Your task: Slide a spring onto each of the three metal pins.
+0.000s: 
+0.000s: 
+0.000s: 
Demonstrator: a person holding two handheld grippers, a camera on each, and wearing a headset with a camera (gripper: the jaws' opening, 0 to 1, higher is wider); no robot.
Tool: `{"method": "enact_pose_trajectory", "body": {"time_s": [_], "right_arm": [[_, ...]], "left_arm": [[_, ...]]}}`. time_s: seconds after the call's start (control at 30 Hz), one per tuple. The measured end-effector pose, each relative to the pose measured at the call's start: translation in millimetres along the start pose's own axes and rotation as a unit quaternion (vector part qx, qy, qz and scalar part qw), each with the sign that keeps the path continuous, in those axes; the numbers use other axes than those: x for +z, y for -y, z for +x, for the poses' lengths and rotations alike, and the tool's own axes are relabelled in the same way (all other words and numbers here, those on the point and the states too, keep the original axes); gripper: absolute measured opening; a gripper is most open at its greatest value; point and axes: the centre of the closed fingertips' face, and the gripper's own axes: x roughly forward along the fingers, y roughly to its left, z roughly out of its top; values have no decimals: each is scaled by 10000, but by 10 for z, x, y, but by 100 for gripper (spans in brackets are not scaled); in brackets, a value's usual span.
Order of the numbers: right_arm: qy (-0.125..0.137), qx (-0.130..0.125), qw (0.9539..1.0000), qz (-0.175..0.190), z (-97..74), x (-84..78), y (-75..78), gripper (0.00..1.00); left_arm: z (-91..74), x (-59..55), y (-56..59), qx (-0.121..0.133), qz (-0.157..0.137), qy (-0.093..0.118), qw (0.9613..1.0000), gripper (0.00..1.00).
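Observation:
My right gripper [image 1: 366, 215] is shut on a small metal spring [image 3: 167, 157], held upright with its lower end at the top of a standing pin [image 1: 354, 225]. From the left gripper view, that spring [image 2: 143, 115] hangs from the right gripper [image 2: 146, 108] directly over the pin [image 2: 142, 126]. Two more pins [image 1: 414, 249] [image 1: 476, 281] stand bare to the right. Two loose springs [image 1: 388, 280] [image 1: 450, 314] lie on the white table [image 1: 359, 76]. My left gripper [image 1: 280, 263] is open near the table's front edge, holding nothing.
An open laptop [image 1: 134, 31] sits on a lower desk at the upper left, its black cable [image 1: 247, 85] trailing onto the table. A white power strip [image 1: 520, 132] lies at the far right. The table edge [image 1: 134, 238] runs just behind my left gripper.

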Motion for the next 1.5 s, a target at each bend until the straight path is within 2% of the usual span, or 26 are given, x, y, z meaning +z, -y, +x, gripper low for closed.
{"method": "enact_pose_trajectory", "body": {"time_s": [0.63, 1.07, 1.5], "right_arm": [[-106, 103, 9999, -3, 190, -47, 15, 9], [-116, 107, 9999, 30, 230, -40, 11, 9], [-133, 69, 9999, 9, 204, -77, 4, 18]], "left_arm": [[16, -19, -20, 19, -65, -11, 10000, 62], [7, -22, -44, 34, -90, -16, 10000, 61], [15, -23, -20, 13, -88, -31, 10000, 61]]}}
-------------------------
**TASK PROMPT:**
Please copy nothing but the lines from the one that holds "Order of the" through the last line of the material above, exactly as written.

**RESULT:**
Order of the numbers: right_arm: qy (-0.125..0.137), qx (-0.130..0.125), qw (0.9539..1.0000), qz (-0.175..0.190), z (-97..74), x (-84..78), y (-75..78), gripper (0.00..1.00); left_arm: z (-91..74), x (-59..55), y (-56..59), qx (-0.121..0.133), qz (-0.157..0.137), qy (-0.093..0.118), qw (0.9613..1.0000), gripper (0.00..1.00).
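Observation:
My right gripper [image 1: 366, 215] is shut on a small metal spring [image 3: 167, 157], held upright with its lower end at the top of a standing pin [image 1: 354, 225]. From the left gripper view, that spring [image 2: 143, 115] hangs from the right gripper [image 2: 146, 108] directly over the pin [image 2: 142, 126]. Two more pins [image 1: 414, 249] [image 1: 476, 281] stand bare to the right. Two loose springs [image 1: 388, 280] [image 1: 450, 314] lie on the white table [image 1: 359, 76]. My left gripper [image 1: 280, 263] is open near the table's front edge, holding nothing.
An open laptop [image 1: 134, 31] sits on a lower desk at the upper left, its black cable [image 1: 247, 85] trailing onto the table. A white power strip [image 1: 520, 132] lies at the far right. The table edge [image 1: 134, 238] runs just behind my left gripper.
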
Motion for the next 1.5 s, a target at each bend until the straight path is within 2% of the usual span, or 26 are given, x, y, z meaning +z, -y, +x, gripper low for closed.
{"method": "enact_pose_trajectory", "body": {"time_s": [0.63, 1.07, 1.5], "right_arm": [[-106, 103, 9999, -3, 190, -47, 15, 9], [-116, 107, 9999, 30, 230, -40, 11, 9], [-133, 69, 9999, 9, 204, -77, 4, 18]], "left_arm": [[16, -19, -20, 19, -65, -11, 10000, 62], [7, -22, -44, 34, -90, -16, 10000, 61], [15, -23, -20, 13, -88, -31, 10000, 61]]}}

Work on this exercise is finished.